The degree of control was not comparable to twentieth century totalitarianism (think the governments of Hitler, Stalin, Mussolini…). The absolute monarch’s power was dependent upon the aristocracy which, though subordinate, still retained independent sources of power and wealth.

France is the principal example of absolute government. King Henry IV and his financial minister, Sully, laid the foundations of support for the monarchy through enlightened policies which benefited the people. Cardinal Richelieu, as minister under King Louis XIII, established dominance over the landed aristocracy, and improved the central administration of the realm. The Huguenots (French Protestants), were subordinated to the power of the central government, and fortified cities were abolished.

Reading Comprehension

  1. Who did the absolute monarch ally himself with, and how did he exercise his power?



  1. List the three methods King Henry IV and Cardinal Richelieu used to create an absolute monarch in France.




Although Cardinal Richelieu, and King Louis XIV after him, managed to raise income through cooperation with local elites who taxed the people, they failed to establish a secure, independent source of revenue. This would plague France throughout the eighteenth century, and limit the power of the monarchy. Under Cardinal Mazarin, Richelieu's successor as minister to the king, new revenue raising efforts led to a rebellion by elements of the aristocracy. The outcome of the civil war was a compromise with the social elites, who, in return for their cooperation, were given special privileges and exemption from taxation.

      The long reign of King Louis XIV (1643-1715) represents the pinnacle of absolute monarchy in France. He received a practical education in handling the affairs of state under the guidance of Mazarin. He surrounded himself with all the "trappings of majesty", playing the role of a superior all-powerful monarch, and he worked long and hard at the job. Although, supposedly absolute in power, he succeeded by collaborating with the aristocracy. Although more centralized and efficient than any previous French monarchy, absolutism was in reality "the last phase of a historical feudal society."



Reading Comprehension

  1. How did King Louis XIV learn to become an all-powerful monarch?

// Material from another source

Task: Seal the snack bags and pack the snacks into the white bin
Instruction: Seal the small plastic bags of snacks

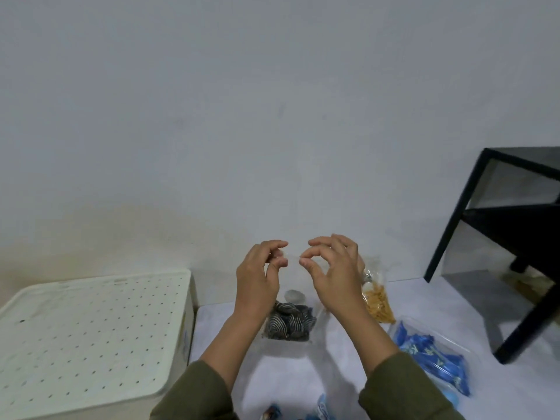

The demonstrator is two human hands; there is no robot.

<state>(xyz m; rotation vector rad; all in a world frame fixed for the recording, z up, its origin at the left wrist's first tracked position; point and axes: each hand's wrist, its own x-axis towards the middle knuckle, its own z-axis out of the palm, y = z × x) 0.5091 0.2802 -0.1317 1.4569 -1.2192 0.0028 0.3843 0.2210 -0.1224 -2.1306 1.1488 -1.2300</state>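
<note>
- The clear bag of striped sunflower seeds (289, 321) is nearly see-through; its upper walls and top edge are hard to trace against the pale wall, and only the seeds heaped at its bottom show plainly.
- The left wrist covers the seeds' left edge, and the right hand hides part of the bag of orange-yellow snack (377, 301) behind it.
- At the bottom edge, a few blue wrappers (322, 409) are cut off by the frame.
- The left hand (257, 277) and right hand (333, 274) are raised above the seeds, each with thumb and forefinger curled together, seemingly pinching the bag's faint top edge, which runs between them.
- The bag stands on the table (303, 377), between the forearms, right of the white bin (91, 338), whose perforated lid is on.
- Blue packets in a clear bag (433, 359) lie at right; white letters show on them but cannot be read.
</note>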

  1. What did Louis XIV so as absolute monarch that made him successful?




Aristocratic power was weakened and by-passed through pre-occupation with the grandiose life at court, and employment of non-elite (middle class) people in the royal bureaucracy. Royal patronage was an important source of social mobility (the ability to move up in social class) as well as increasing royal power. However, the greatest weakness in the system was financial and economic: tax collectors kept large shares of the taxes they collected while the prosperous elite groups were exempt. The French economy was primarily dependent upon agriculture and French farmers were so heavily taxed that the agricultural sector was continually in crisis. Furthermore, costly wars burdened the government and the economy.

     King Louis XIV led France into imperialist wars which aroused fear and concern among the other European nations, drained French resources, and brought widespread misery to the French peasantry -- all this for the  acquisition of the Strasbourg area and a few provinces bordering the Spanish Netherlands. At his death in 1715, France was on the brink (edge) of financial bankruptcy and the country exhausted and war weary.



Reading Comprehension

  1. Discuss the financial difficulties during King Louis XIV’s reign as absolute monarch.



  1. How did Louis XIV bring France to the brink of financial bankruptcy?



  1. In your opinion, what was the biggest problem with absolute monarchy in France? Why?